Danach quälen wir uns schnaufend den steilen Anstieg mit vielen Treppenstufen hoch, ab und an legen wir eine Fotopause zum Verschnaufen ein. Die Aussicht wird wieder zunehmend spektakulär.

Oben angekommen bietet sich zur Belohnung noch ein besonders schönes Motiv des Lagoa da Fogo mit roten Blumen im Vordergrund.
Am Ende waren es dann doch einige Höhenmeter und die, was Konzentration und Trittsicherheit angeht, definitiv herausforderndste Wanderung des Urlaubs (bisher).
Zur besseren Vorstellung habe ich mal versucht, die Route in ein Foto von einem der (auf dem Rückweg weniger überfüllten) Aussichtspunkte einzuzeichnen. Der Rote Punkt ist Start und Ziel am Parkplatz, die obere rote Linie der Grat. Die Pfeile zeigen, wo im Tal wir etwa abgestiegen sind, und dahinter der Rest des Weges.
Es gibt aber auch noch ein schönes Foto mit einfach nur Aussicht zum Genießen.
Am Parkplatz angekommen hätte uns die Parkzeit 12.80 € gekostet, also wären es wohl 80 cent pro 10 Minuten gewesen, wie ich grob überschlagen hatte. Dummerweise nimmt der Automat maximal 10 € Scheine, wir haben aber nur 20er und daher erlässt uns das Personal freundlicherweise die Parkgebühr.

Fazit: Die Wanderung war in jeglicher Hinsicht herausfordernd, aber toll, mit großartiger Aussicht. Wären wir einfach nur den steilen Weg zum Strand hinabgestiegen, hätten wir uns vermutlich geärgert, da es unten am See zwar schön, aber nicht so wahnsinnig spannend war, wenn man schon einige Kraterseen besichtigt hat. Trotzdem haben wir jetzt ein paar Schrammen, Schmerzen und müde Knochen, aber auch das Abendessen verdient. 

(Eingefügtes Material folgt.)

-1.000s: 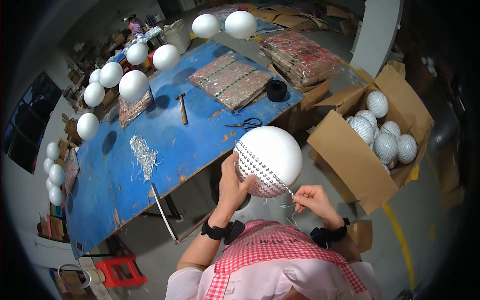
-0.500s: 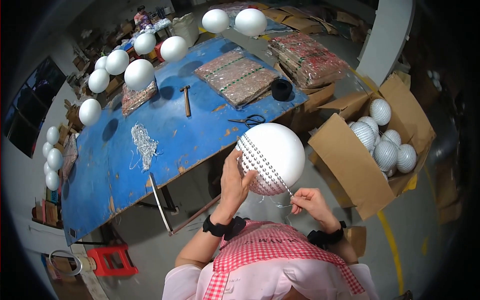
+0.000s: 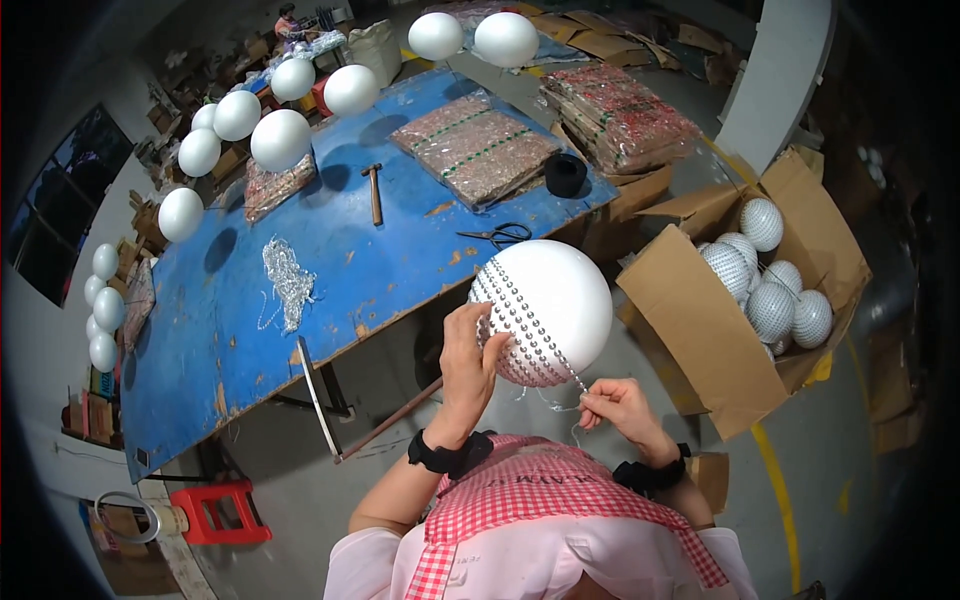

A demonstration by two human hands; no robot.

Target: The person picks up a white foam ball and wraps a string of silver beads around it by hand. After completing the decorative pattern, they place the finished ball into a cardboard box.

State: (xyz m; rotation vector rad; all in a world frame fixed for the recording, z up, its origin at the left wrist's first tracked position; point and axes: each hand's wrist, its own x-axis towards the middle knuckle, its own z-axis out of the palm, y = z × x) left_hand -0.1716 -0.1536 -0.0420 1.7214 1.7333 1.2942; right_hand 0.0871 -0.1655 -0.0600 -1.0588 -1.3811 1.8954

Es gibt Azoreanisches Buffet: Diverse Vorspeisen mit Fisch, Meeresfrüchten, Salaten. Besonders lecker fand ich die Kombination aus roter Beete mit Orange.
Meine Hauptspeisen waren Seeteufelspieß, Reis mit Putenfrikassee, Brokkoli und Blumenkohlgration mit Rosinen, ich fand die Kombi tatsächlich gut.
Der Gatte mag keine Rosinen und nimmt lieber die Penne mit Miesmuscheln sowie einen Fischspieß. Mir war nicht nach Muscheln, war auch besser so, da die Soße nicht wirklich mein Geschmack gewesen wäre.
Dafür fällt mein Käseteller etwas größer und fruchtiger aus, auch wenn es - sehr zu unserem Leidwesen - immer nur die selben vier Käsesorten gibt. Das Birnengelee macht sich aber auch zur Abwechslung mal gut mit Mandeln.
Nachtisch: Mal wieder Mandeltarte und Lemon Pie plus Ananas. Ich glaube, ich habe mein ganzes Leben noch nie so viel Ananas zu allem gegessen, diese sind aber auch verdammt lecker hier.
Ich schaffe es nochmal kurz, mich für ein Foto vom spektakulären Himmel zu erheben,
... danach setzen wir auch direkt unseren Weg zum restlichen Sonnenuntergang und zweiten Kulturgut zwecks Verbesserung des Flüssigkeitshaushalts zur Terasse der Bar fort.
Dort amüsieren wir uns wie jeden Abend über die Nachtgesänge der Sturmtaucher bevor uns der Weg ins Bett dank müder Beine doch sehr schwer fällt.